Alors que les transitions écologiques, numériques et sociales redéfinissent en profondeur les pratiques et les compétences du design, la France doit se donner les moyens d’adapter cette discipline stratégique aux enjeux contemporains. Le diagnostic réalisé met en lumière plusieurs axes prioritaires pour structurer les métiers et les formations, et ainsi permettre au design de jouer pleinement son rôle dans la transformation des secteurs économiques et sociaux
Structurer le design autour de domaines stratégiques
Pour accompagner les mutations globales, le design doit se décliner en des champs d’action clairement définis. Six domaines prioritaires émergent : les industries culturelles et créatives (ICC), la santé, les transitions industrielles, le numérique et l’intelligence artificielle, l’agriculture et l’alimentation, et enfin les territoires, la démocratie et l’éducation.
Dans chacun de ces secteurs, les besoins sont immenses. En santé, le design peut contribuer à l’amélioration des parcours patients grâce à des services numériques inclusifs. Dans l’agriculture, il est un atout pour concevoir des systèmes alimentaires durables et réduire le gaspillage. Sur le plan industriel, l’éco-conception et l’économie circulaire s’imposent comme des priorités. Ces exemples montrent que le design, loin de se limiter à l’objet ou à l’image, intervient désormais dans des systèmes complexes, en collaboration avec des acteurs multiples.
"Il faut donner plus de pouvoir et de moyens aux écoles de Design elle-même pour qu'elle monte en compétence et diversifie leurs offres. Explorer peut-être l'articulation entre art et design en France qui est si particulier."
Renforcer les collaborations écoles-entreprises
Une réforme en profondeur des formations passe par un rapprochement des mondes académique et professionnel. Les partenariats entre écoles de design et entreprises doivent se multiplier, notamment sous forme de laboratoires d’innovation partagés ou de programmes de co-innovation. Ces initiatives permettent de connecter directement les étudiants aux réalités du marché, tout en favorisant une recherche appliquée, tournée vers les défis des transitions.
Les stages longs et les contrats d’apprentissage constituent également une réponse pour mieux ancrer les compétences des designers dans des contextes concrets. Inspirée des pratiques internationales, la création de chaires d’entreprise dédiées au design pourrait par ailleurs contribuer à dynamiser la formation continue et à encourager l’upskilling des professionnels en activité.
"Tous les projets devraient être faits à partir de vrais briefs donnés par des entreprises et des collectivités. Et le design étant une culture de la collaboration, les projets donnés devraient mixer des designers et des étudiants d'autres disciplines."
Imaginer une vision à long terme
Pour préparer les métiers du design à l’horizon 2030, il est essentiel de favoriser une approche systémique et interdisciplinaire.

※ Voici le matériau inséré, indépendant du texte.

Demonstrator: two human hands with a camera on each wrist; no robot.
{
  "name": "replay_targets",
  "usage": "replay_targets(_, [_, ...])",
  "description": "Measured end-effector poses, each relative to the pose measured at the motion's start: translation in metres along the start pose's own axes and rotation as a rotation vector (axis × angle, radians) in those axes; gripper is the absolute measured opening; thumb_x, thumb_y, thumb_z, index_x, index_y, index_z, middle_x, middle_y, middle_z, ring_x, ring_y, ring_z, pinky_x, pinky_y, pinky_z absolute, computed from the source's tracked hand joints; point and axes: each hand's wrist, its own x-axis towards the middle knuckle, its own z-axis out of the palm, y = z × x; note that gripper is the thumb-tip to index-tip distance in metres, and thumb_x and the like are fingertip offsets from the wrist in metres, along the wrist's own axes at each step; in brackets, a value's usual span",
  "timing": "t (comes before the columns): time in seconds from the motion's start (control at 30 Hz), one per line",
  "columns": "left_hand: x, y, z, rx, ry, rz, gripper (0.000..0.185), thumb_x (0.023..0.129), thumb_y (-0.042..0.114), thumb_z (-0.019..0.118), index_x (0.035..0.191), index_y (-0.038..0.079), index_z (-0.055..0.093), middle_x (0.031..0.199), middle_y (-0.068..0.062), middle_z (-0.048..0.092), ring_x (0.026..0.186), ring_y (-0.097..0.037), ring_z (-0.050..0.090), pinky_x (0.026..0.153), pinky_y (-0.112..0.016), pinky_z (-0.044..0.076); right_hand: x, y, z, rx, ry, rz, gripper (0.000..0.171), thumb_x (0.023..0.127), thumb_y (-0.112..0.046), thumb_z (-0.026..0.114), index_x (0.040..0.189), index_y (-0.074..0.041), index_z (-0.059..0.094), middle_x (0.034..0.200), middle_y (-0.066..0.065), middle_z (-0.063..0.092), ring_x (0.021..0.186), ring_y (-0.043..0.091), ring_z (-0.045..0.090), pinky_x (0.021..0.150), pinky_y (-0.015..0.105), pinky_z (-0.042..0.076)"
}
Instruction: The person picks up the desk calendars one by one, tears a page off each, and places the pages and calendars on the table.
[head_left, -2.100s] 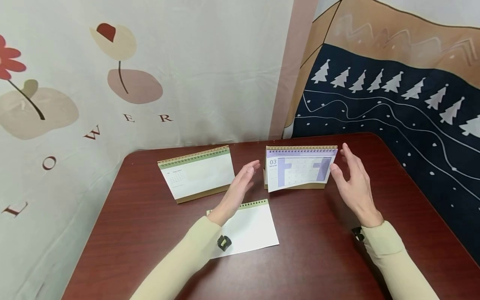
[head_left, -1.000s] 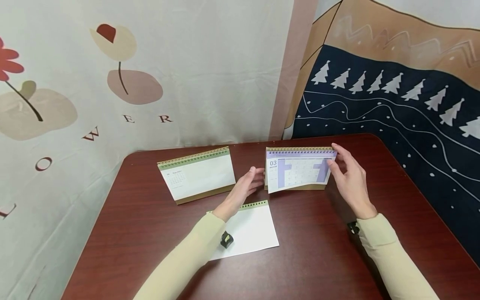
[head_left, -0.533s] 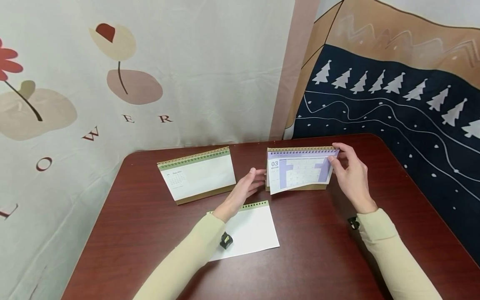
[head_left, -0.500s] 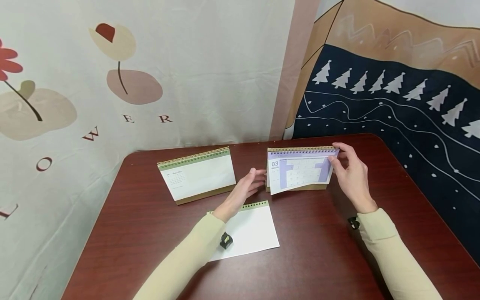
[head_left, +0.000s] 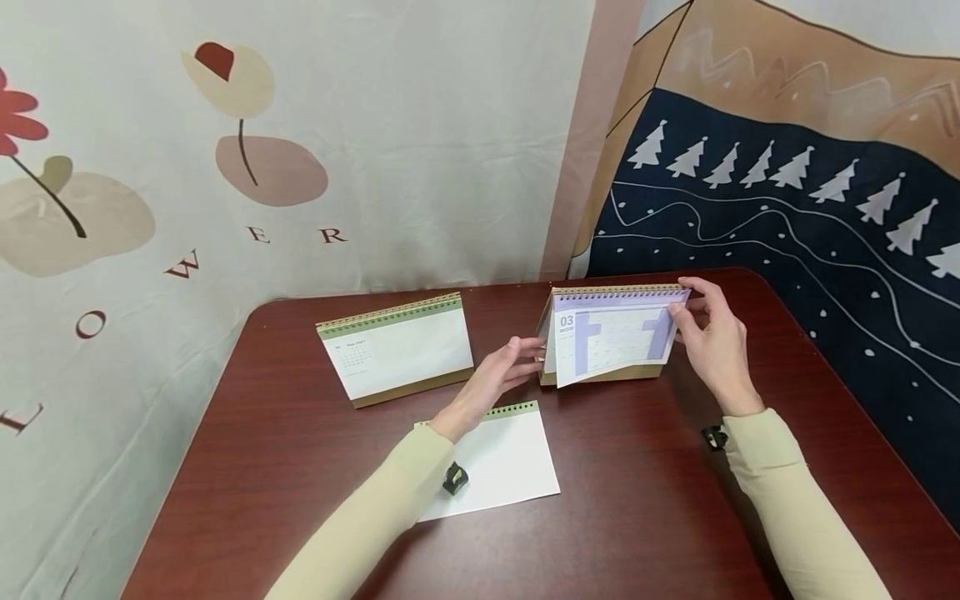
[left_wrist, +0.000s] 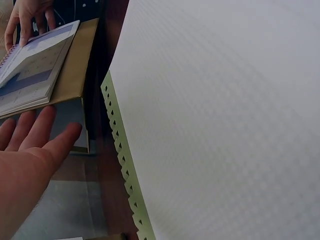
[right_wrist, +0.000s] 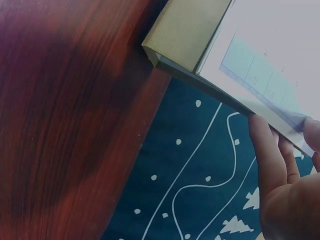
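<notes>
A purple-topped spiral desk calendar [head_left: 622,333], its front page marked 03, stands like a tent at the back of the table. My right hand [head_left: 716,346] pinches its upper right edge, thumb on the front page and fingers behind; the right wrist view shows this grip at the calendar's side edge [right_wrist: 280,107]. At the calendar's left side, my left hand [head_left: 487,387] reaches with fairly straight fingers, the tips right at its open end. The left wrist view shows those fingers [left_wrist: 42,127] by the brown cardboard stand [left_wrist: 77,75]. The front page hangs loose at its lower left.
Left of it stands a second desk calendar [head_left: 405,350] with a green top strip. A loose white sheet [head_left: 510,458] with a green punched edge lies under my left forearm. The dark red table [head_left: 637,517] meets printed cloth [head_left: 450,167] at the back.
My right hand came in from the side and took hold of the purple calendar, while my left fingers came to its left end. The calendar has since shifted right and turned slightly.
</notes>
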Motion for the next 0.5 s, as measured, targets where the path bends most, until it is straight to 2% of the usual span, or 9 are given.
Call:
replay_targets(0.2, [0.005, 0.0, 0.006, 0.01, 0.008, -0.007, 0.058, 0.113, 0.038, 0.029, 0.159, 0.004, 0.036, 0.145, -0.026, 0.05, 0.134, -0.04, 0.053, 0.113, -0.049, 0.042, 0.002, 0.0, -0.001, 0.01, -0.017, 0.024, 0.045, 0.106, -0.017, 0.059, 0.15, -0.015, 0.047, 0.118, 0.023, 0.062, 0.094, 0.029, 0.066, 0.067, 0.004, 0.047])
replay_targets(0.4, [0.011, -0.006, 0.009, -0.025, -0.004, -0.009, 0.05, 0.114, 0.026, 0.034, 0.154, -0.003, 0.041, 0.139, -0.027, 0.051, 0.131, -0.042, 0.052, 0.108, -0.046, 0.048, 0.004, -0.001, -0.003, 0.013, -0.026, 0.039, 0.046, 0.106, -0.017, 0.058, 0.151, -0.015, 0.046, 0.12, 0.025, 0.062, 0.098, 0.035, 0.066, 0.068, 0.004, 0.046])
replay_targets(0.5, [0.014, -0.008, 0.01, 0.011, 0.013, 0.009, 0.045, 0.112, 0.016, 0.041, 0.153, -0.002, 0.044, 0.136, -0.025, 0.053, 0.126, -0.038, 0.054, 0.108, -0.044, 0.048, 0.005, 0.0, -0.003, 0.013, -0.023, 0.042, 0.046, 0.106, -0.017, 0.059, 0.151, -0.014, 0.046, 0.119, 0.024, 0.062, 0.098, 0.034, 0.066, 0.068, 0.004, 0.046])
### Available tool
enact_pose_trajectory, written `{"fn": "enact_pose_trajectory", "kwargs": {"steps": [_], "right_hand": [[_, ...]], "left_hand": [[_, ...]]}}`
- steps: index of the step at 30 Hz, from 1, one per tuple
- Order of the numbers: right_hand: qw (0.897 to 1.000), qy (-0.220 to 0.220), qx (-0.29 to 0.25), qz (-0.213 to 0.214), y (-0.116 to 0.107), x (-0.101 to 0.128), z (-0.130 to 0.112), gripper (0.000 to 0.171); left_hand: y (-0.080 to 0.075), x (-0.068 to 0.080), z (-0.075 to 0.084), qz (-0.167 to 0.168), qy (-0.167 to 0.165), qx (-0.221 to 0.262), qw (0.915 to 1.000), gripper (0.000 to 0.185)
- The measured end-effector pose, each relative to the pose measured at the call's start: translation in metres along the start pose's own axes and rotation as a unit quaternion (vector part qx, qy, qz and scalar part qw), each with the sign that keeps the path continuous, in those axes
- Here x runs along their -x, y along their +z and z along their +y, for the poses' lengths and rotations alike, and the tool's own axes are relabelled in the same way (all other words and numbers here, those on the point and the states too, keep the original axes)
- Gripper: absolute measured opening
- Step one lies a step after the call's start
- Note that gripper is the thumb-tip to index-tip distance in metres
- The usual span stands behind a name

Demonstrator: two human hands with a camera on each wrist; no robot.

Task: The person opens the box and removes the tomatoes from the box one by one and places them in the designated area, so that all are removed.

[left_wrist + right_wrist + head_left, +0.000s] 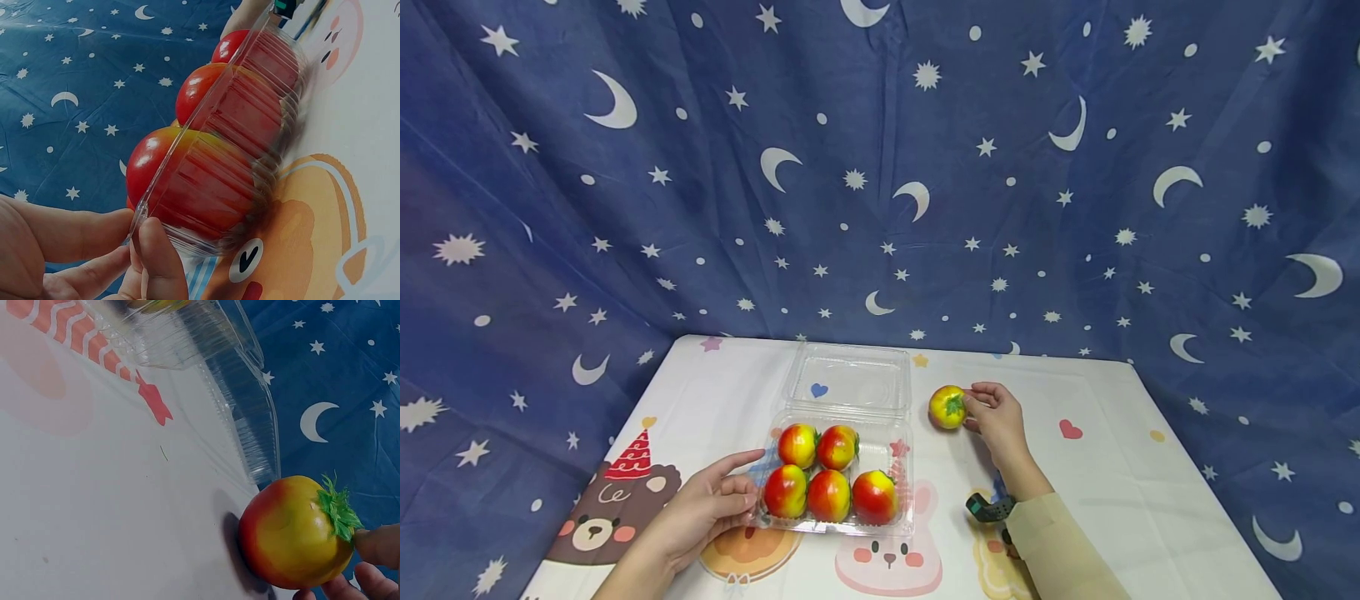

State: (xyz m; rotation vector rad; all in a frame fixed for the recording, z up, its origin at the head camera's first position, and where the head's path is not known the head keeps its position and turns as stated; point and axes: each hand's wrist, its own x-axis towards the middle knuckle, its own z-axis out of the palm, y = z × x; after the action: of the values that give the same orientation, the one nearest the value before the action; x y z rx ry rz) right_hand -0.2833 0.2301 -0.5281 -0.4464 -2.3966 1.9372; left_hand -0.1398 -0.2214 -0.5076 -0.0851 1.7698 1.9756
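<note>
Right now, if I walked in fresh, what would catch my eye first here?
Likely the clear plastic box near the table's middle, lid open, holding five red-and-yellow tomatoes; the left hand grips its left edge. To the right of the box, the right hand touches a sixth tomato with its fingers. Behind hangs a blue cloth of moons and stars.

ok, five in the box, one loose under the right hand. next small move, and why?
Probably close the right hand on the loose tomato and lift it toward the clear box. Its fingers touch the fruit at the green stem while it rests on the table; whether they grip it is unclear. The box lid is open, five tomatoes leave the back right corner free, and the left hand steadies its left edge.
</note>
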Motion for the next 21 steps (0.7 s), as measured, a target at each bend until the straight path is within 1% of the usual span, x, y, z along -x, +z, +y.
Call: {"fn": "enact_pose_trajectory", "kwargs": {"steps": [9,15,21], "right_hand": [[1.000,-0.002,0.007,-0.003,0.0002,-0.0021,0.0012,0.040],[1.000,-0.001,0.009,-0.009,-0.0020,-0.0018,0.0020,0.040],[1.000,0.000,0.013,-0.018,-0.0038,-0.0018,0.0021,0.043]], "left_hand": [[-0.0001,-0.0007,-0.0006,0.002,-0.001,-0.001,1.0000,0.083],[-0.0005,-0.0003,-0.0010,-0.005,0.003,0.001,1.0000,0.084],[-0.0008,-0.0001,-0.0010,-0.009,0.007,0.001,0.9999,0.084]]}}
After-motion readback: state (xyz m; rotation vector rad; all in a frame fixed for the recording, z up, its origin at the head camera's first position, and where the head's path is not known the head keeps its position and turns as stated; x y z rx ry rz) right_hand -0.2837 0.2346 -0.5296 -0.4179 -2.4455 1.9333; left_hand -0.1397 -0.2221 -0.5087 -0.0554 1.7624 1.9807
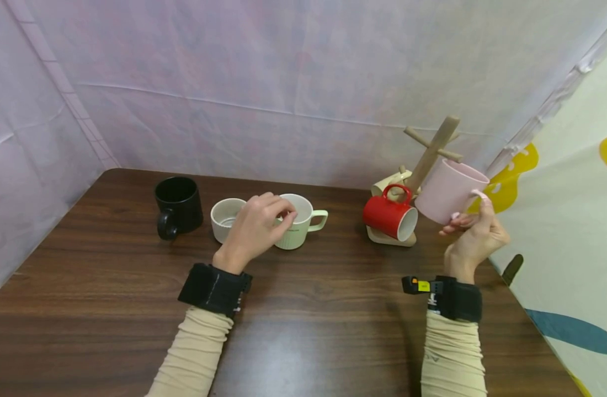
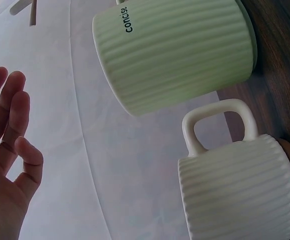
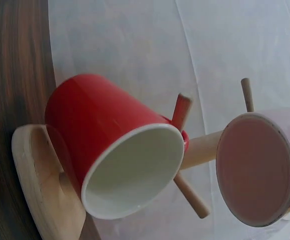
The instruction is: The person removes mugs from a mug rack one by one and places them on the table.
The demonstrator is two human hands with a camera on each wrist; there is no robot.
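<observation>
By its handle, my right hand (image 1: pixel 477 237) grips a pink mug (image 1: pixel 450 190), raised beside the upper pegs of a wooden mug tree (image 1: pixel 435 148). In the right wrist view the base of the pink mug (image 3: pixel 254 172) faces the camera. A red mug (image 1: pixel 385 215) hangs tilted on a lower peg, its white inside showing. Behind it is a cream mug (image 1: pixel 383 186), partly hidden. My left hand (image 1: pixel 254 229) hovers by a pale green ribbed mug (image 1: pixel 292 238) and a white ribbed mug (image 1: pixel 220 223), its fingers loosely bent and holding nothing; it stands apart from both in the left wrist view.
A black mug (image 1: pixel 184 207) stands at the left on the dark wooden table (image 1: pixel 303 309). Pale cloth (image 1: pixel 283 71) hangs close behind the table, and a patterned curtain (image 1: pixel 571 259) runs along its right edge.
</observation>
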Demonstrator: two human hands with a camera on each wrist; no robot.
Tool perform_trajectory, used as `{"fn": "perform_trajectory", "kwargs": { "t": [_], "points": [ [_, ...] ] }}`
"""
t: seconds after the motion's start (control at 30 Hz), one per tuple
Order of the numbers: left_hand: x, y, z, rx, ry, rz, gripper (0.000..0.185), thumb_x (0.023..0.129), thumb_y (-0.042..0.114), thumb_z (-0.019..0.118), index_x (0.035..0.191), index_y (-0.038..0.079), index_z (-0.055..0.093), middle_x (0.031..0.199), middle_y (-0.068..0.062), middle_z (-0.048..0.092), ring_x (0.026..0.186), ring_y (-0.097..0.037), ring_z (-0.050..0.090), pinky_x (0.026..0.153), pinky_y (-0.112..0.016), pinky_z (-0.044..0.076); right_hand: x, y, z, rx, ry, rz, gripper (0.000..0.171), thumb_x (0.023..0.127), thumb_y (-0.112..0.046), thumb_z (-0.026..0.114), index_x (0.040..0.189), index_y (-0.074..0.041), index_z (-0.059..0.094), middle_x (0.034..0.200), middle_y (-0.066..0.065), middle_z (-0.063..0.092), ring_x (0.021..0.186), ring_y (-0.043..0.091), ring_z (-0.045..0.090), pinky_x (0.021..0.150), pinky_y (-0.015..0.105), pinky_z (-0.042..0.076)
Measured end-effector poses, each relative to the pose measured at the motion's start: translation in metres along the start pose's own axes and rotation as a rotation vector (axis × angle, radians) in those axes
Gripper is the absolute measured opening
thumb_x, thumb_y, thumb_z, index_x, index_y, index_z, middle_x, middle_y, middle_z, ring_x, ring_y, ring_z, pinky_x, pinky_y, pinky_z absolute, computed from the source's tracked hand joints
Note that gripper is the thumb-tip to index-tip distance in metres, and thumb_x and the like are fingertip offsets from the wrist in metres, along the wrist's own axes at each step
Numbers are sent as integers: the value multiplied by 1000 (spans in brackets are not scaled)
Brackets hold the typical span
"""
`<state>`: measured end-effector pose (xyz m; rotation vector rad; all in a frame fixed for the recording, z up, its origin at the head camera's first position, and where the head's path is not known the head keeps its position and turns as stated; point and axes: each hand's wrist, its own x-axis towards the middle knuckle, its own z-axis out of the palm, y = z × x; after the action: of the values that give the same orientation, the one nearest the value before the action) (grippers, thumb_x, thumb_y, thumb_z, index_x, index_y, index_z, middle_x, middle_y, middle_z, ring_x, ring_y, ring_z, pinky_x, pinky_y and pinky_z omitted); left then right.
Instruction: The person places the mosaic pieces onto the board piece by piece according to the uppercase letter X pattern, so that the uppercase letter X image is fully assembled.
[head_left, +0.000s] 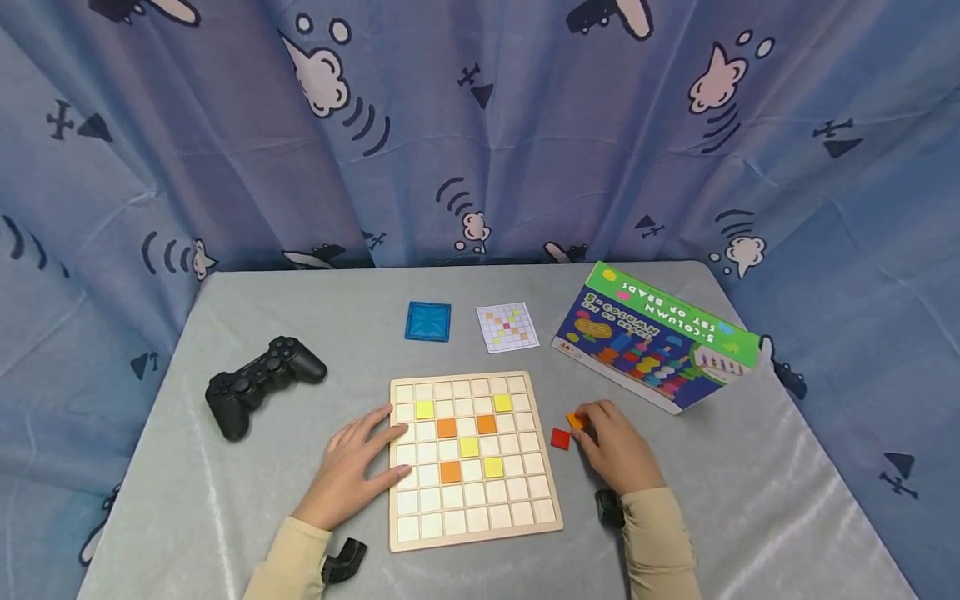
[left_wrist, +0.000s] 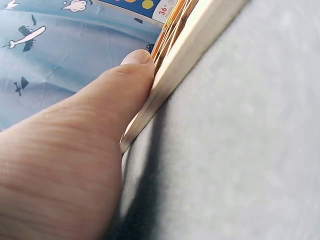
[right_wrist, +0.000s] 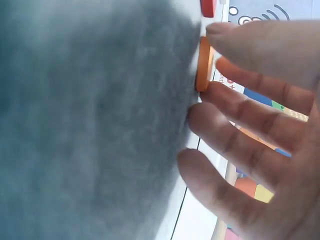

Cela passe par une réforme des cursus, mais aussi par une plus grande internationalisation des parcours, à travers des doubles diplômes, des échanges universitaires ou des collaborations intersectorielles. Ces dynamiques, déjà en place dans des institutions comme Aalto University ou le Royal College of Art, doivent devenir des références pour les écoles françaises.
Le design peut également s’appuyer sur la création de hubs régionaux, véritables plateformes d’innovation où entreprises, chercheurs et institutions travaillent de concert. Ces espaces permettraient de mutualiser les savoirs et de diffuser des pratiques exemplaires sur l’ensemble du territoire.
Enfin, le design doit s’affirmer comme un acteur stratégique des transitions, en mettant l’accent sur des principes fondamentaux : durabilité, inclusion et innovation. En renforçant sa structuration et en adaptant ses formations aux défis contemporains, la France peut positionner le design comme élément central d'une stratégie globale visant à répondre aux transformations globales.
"Si on veut faire grandir les designers et le design dans leur fonction, il faut leur donner des moyens de positionner leur expertise [...] car je vois les trajectoires professionnelles. Les échanges avec les designers intégrés et les design managers mettent en lumière l'importance des stratégies non seulement d'intégration mais aussi de portage du projet et de transmission sur le long terme."